THE PROBLEM :: The entire set of lines below should be copied exactly.

THE DATA ::
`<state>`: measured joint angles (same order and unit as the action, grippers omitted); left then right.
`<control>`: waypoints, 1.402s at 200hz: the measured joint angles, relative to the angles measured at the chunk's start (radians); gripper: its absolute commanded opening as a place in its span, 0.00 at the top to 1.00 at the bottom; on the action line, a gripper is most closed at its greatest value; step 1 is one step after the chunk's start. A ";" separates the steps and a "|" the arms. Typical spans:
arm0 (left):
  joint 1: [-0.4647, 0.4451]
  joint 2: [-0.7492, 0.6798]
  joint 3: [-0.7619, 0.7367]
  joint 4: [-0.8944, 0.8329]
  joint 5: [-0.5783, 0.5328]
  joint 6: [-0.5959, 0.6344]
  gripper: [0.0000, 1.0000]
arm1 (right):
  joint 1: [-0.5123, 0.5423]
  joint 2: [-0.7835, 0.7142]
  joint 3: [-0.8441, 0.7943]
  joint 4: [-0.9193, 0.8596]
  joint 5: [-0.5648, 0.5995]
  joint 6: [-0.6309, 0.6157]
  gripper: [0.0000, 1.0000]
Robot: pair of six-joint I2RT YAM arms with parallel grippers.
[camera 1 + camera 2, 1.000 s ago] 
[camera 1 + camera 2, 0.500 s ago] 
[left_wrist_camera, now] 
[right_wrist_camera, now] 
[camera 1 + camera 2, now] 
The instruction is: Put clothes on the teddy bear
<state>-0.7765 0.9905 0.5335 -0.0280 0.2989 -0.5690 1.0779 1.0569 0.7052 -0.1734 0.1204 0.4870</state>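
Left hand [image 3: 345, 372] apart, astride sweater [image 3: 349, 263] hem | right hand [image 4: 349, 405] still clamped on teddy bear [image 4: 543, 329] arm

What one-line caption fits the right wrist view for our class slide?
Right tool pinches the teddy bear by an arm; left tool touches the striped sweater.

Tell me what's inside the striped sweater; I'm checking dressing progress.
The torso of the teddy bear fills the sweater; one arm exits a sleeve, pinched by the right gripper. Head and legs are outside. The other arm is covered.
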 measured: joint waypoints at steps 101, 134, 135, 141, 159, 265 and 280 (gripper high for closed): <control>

SOLUTION FOR THIS TASK ::
`<state>`: measured joint angles (same order and unit as the action, grippers omitted); left then right.
`<control>`: waypoints, 1.402s at 200hz: the measured joint angles, relative to the angles measured at the chunk's start (radians); gripper: its absolute commanded opening as a place in its span, 0.00 at the top to 1.00 at the bottom; on the action line, a gripper is most closed at its greatest value; step 1 is one step after the chunk's start. A ";" separates the steps and a "|" the arms. Typical spans:
arm0 (left):
  joint 1: [-0.4647, 0.4451]
  joint 2: [-0.7492, 0.6798]
  joint 3: [-0.7619, 0.7367]
  joint 4: [-0.8944, 0.8329]
  joint 5: [-0.5783, 0.5328]
  joint 6: [-0.5959, 0.6344]
  gripper: [0.0000, 1.0000]
arm1 (right):
  joint 1: [-0.5123, 0.5423]
  joint 2: [-0.7835, 0.7142]
  joint 3: [-0.8441, 0.7943]
  joint 4: [-0.9193, 0.8596]
  joint 5: [-0.5648, 0.5995]
  joint 6: [-0.6309, 0.6157]
  gripper: [0.0000, 1.0000]
Robot: pair of six-joint I2RT YAM arms with parallel grippers.
[camera 1 + camera 2, 1.000 s ago] 
[camera 1 + camera 2, 0.500 s ago] 
[left_wrist_camera, now] 
[right_wrist_camera, now] 
[camera 1 + camera 2, now] 
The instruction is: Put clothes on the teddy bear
<state>-0.7765 0.9905 0.5335 -0.0280 0.2989 -0.5690 1.0779 1.0569 0.7052 -0.1734 0.1204 0.4870</state>
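Left hand [image 3: 345, 372] apart, astride sweater [image 3: 349, 263] hem | right hand [image 4: 349, 405] still clamped on teddy bear [image 4: 543, 329] arm

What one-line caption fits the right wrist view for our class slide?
Right tool pinches the teddy bear by an arm; left tool touches the striped sweater.

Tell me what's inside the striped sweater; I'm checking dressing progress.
The torso of the teddy bear fills the sweater; one arm exits a sleeve, pinched by the right gripper. Head and legs are outside. The other arm is covered.
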 measured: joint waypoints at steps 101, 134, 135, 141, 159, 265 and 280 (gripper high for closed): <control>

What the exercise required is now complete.